While no one wants to be disrespectful to the life and legacy of Hopper, it would be hard to imagine another situation - without time being of the essence - where this sort of exhibition would be tolerated, especially as the first effort by a controversial, incoming director of a major arts institution that was itself nearly bankrupt. The planned show favors glitz and spectacle over the interests of the community of hard working LA artists, and elevates the art of the deal, personal connections, fame and notoriety above aesthetic concerns. As a further indication of Deitch's unfortunate tendency to big name, big marquee ballyhoo, he has apparently contacted starchitect Frank Gehry about designing the exhibition.

From the CultureMonster blog of the LA Times:

Jeffrey Deitch has scheduled his first exhibition as the incoming director of the Museum of Contemporary Art.

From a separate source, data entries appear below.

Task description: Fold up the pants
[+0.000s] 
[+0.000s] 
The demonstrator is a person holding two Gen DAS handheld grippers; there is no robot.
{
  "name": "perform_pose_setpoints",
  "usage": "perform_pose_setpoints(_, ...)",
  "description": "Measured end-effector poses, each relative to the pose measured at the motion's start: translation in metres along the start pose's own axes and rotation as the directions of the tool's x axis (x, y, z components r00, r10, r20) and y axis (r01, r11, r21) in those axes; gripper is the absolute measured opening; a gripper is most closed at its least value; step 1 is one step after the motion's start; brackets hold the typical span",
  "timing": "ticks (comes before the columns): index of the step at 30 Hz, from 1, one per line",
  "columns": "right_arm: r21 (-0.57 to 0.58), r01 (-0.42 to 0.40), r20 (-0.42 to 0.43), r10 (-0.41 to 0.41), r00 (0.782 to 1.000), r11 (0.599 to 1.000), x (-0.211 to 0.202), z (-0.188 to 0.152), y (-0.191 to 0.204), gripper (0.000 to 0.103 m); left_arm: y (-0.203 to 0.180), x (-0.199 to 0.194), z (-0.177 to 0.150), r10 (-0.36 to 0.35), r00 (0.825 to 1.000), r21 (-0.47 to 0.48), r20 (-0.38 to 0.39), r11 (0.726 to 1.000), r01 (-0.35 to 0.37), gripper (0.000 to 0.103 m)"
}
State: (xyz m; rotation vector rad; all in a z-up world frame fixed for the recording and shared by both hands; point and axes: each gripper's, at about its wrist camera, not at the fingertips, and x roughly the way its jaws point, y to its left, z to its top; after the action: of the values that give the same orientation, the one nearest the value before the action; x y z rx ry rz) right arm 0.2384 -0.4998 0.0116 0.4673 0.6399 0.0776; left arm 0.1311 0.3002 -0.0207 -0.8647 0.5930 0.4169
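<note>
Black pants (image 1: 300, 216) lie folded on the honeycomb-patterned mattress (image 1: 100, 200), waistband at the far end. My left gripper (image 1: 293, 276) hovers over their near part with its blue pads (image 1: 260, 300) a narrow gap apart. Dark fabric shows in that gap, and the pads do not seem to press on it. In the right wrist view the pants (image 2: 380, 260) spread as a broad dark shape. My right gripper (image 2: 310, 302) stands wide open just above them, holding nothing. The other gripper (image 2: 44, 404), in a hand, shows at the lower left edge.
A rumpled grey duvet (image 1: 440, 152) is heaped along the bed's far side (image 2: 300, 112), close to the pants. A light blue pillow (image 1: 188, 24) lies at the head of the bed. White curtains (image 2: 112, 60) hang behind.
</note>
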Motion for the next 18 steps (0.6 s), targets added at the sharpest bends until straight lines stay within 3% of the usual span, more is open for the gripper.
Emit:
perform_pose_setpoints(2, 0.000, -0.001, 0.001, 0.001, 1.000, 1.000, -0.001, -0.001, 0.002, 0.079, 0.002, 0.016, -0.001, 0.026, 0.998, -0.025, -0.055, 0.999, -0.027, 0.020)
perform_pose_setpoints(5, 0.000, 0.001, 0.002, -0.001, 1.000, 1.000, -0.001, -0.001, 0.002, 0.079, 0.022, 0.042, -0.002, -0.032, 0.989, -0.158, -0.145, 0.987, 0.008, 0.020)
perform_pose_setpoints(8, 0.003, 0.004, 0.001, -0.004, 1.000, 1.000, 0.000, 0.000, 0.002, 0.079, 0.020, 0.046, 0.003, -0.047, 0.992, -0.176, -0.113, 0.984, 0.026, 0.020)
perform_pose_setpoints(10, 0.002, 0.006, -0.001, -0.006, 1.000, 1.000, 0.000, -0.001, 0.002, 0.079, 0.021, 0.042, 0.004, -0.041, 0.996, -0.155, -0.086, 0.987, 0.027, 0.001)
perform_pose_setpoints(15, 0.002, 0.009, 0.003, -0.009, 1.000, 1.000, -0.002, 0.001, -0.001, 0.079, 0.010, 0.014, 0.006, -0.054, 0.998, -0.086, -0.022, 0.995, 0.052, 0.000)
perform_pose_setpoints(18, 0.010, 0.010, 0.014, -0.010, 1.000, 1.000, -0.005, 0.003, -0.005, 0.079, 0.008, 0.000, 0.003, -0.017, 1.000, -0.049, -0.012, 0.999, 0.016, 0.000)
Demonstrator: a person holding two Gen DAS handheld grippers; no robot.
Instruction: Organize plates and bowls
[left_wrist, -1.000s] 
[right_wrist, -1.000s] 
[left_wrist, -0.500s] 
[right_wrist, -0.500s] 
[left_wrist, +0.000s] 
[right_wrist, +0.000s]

Reached by phone last night after a flight from New York to Los Angeles, he confirmed that it will be a survey of works by actor and artist Dennis Hopper, curated by larger-than-life painter and director Julian Schnabel.

“Dennis is a very inspiring figure for me,” said the art dealer turned museum director. “The American art world often likes to put artists into boxes. You’re an artist, not a filmmaker. You’re a photographer, not a painter. But Dennis shows you can blur those boundaries, which is very current and exciting.”

Although most big museum exhibitions take years to organize, Deitch had the idea for this show just a couple of months ago when visiting Schnabel, a longtime friend of Hopper, who, at 73, has advanced prostate cancer.

“We’re rushing this exhibition because Dennis is ailing,” Deitch says, “and I wanted him to be able to participate in the selection of works. He saw the space with us last week.”

“Art Is Life,” as the exhibition is called, promises to be one of MOCA’s flashier shows, given its art-meets-Hollywood connections.
A 2007 video shows Hopper walking through and commenting on his collection. "I think that probably I collect things I wish I'd made."